## Description of the task
Output the listing below verbatim, from its first line to its last.
---------- Dataset content ----------
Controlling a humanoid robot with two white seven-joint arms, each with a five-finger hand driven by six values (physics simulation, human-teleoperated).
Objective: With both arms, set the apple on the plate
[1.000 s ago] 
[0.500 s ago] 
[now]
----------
## Your solution
Controlling a humanoid robot with two white seven-joint arms, each with a five-finger hand driven by six values (physics simulation, human-teleoperated).
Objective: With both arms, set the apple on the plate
[1.000 s ago] 
[0.500 s ago] 
[now]

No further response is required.